# [INFORMATION GIVEN]
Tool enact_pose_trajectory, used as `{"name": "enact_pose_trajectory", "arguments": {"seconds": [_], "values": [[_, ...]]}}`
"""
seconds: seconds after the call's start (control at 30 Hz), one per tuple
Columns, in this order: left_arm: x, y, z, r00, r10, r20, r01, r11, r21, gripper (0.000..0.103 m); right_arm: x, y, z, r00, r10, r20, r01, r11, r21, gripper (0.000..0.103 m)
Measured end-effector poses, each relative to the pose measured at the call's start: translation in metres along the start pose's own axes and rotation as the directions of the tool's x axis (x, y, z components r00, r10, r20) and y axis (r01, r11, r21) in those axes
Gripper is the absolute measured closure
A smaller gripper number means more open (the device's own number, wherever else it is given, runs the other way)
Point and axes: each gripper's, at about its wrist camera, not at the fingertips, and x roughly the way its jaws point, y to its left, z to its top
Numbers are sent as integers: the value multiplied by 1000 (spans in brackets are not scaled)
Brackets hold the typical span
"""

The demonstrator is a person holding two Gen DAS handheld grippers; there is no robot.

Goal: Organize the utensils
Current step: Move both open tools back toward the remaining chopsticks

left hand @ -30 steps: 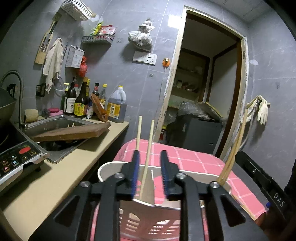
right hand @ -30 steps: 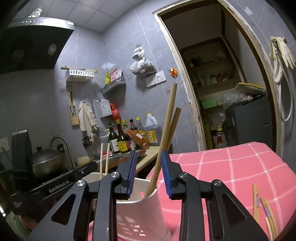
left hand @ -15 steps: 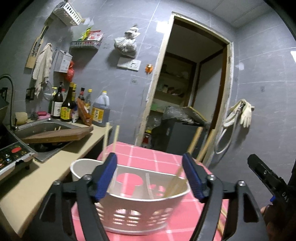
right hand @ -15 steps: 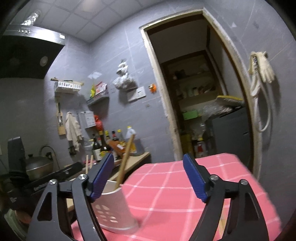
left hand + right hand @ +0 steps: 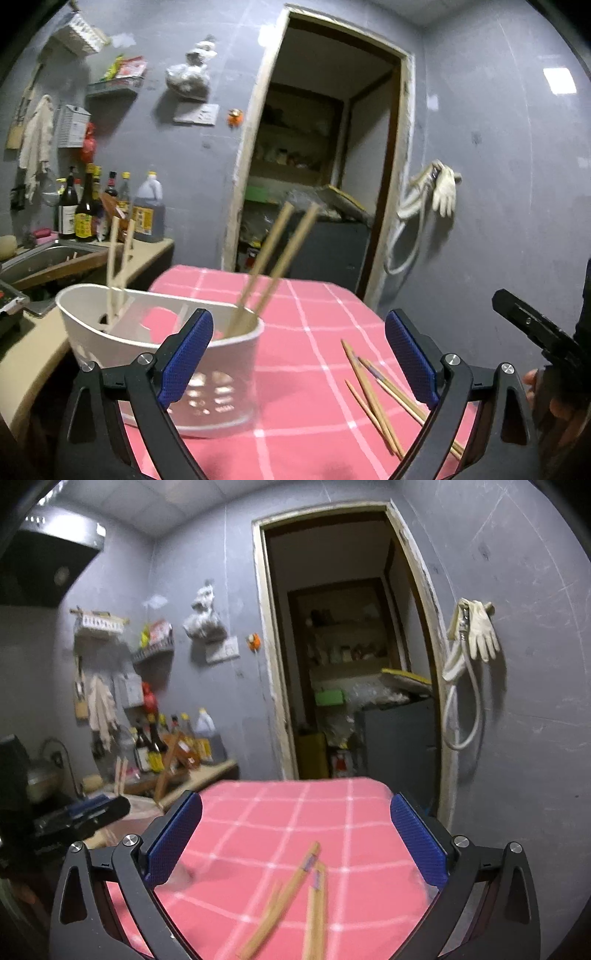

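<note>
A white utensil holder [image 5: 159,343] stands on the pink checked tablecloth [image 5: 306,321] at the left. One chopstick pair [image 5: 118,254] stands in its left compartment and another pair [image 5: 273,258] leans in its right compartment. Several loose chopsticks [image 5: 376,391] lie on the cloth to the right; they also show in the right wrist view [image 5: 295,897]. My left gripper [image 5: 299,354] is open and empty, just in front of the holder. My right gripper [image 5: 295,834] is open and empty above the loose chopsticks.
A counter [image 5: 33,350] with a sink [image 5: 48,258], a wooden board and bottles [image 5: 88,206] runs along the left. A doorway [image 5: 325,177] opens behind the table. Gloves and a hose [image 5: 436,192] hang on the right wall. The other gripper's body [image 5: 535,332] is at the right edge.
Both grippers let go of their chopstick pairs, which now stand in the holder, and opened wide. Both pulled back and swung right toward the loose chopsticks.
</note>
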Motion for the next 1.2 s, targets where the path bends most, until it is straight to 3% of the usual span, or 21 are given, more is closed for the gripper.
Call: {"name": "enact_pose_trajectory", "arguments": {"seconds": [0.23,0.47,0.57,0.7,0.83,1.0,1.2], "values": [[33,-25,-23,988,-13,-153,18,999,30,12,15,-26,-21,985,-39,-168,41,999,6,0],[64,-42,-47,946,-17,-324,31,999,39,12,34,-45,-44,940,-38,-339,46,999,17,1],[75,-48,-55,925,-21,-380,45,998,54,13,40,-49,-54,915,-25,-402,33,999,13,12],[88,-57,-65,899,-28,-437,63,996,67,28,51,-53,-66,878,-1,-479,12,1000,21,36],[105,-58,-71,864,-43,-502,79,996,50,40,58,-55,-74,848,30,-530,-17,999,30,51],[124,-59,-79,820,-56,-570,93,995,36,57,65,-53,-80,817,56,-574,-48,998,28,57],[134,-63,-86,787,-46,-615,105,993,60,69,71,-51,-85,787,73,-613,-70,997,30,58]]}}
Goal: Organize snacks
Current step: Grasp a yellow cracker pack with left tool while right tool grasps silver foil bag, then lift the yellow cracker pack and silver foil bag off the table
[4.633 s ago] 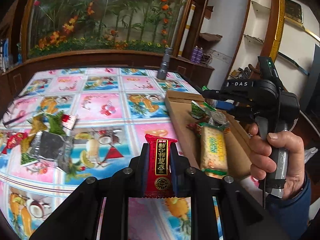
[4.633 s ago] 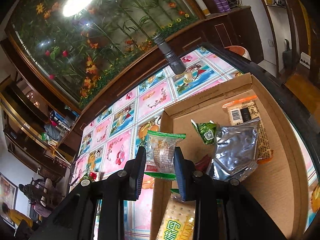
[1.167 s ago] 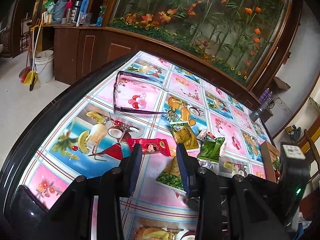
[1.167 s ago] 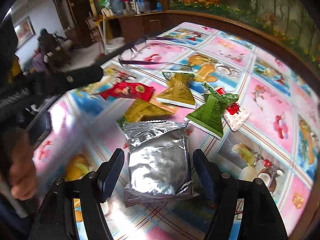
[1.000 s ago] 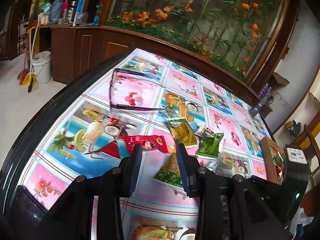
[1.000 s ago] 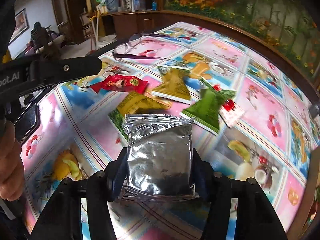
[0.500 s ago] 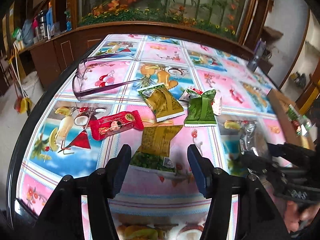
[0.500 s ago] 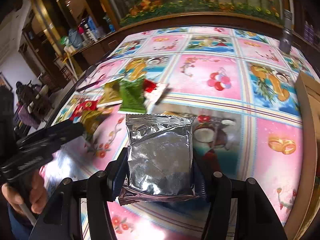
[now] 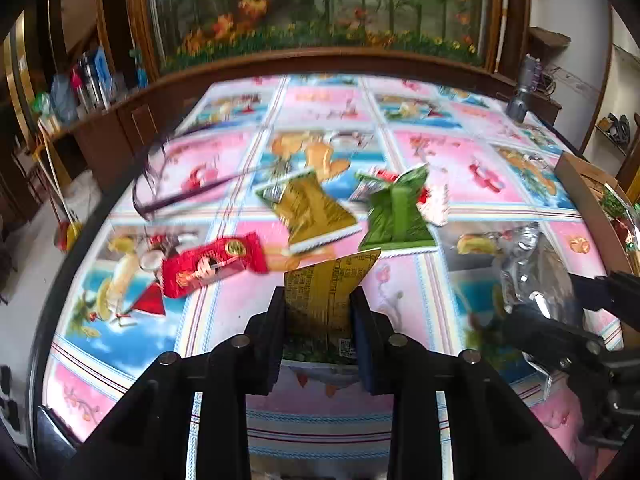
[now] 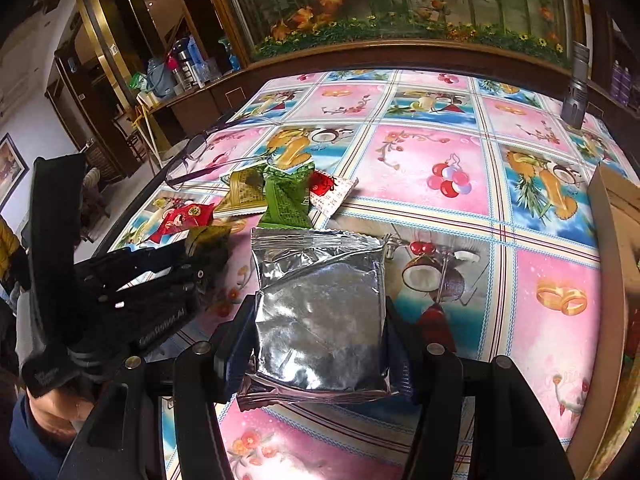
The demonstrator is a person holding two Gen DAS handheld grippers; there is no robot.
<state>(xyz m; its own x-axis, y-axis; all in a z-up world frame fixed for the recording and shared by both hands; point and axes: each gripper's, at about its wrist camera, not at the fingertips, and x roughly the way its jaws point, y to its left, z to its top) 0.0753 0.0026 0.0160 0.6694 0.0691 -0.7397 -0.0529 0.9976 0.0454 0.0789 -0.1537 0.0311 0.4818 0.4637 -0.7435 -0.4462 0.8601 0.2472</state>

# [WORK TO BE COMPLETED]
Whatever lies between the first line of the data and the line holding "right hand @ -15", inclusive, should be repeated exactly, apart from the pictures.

# [PROBLEM SOLUTION]
Tool enact_pose_trajectory, used as `{"name": "enact_pose_trajectory", "arguments": {"seconds": [_], "values": [[_, ...]]}}`
"""
seconds: seconds after the call's start (control at 30 Hz), one per tuple
Columns, in this order: left_arm: x, y, z, r00, r10, r20, r01, r11, r21, gripper (0.000..0.103 m); right_arm: x, y, z, r00, r10, r20, r01, r11, r21, gripper (0.000..0.103 m)
Measured end-effector poses, each relative to the pose measured at the call's start: translation in metres along the start pose's own axes and rotation as the directions of the tool's x axis (x, y, z components r00, r10, r20) and y axis (r01, r11, r21) in those axes
Gripper is the absolute measured closure
A smaller gripper number means more open (the device's own number, wherever else it is given, runs the other way)
Point and axes: each gripper's, at about its wrist camera, not at the fingertips, and x roughly the way its jaws point, y to its left, z to its top
Numbers are sent as integers: the value multiplied by 1000 (spans in brackets are not scaled)
Brackets hold the typical span
"""

The demonstrator is a person holding two Gen DAS handheld grippers; there is no robot.

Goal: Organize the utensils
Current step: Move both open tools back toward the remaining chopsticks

left hand @ -30 steps: 
right hand @ -30 steps: 
left hand @ -15 steps: 
right hand @ -15 steps: 

That completes the response.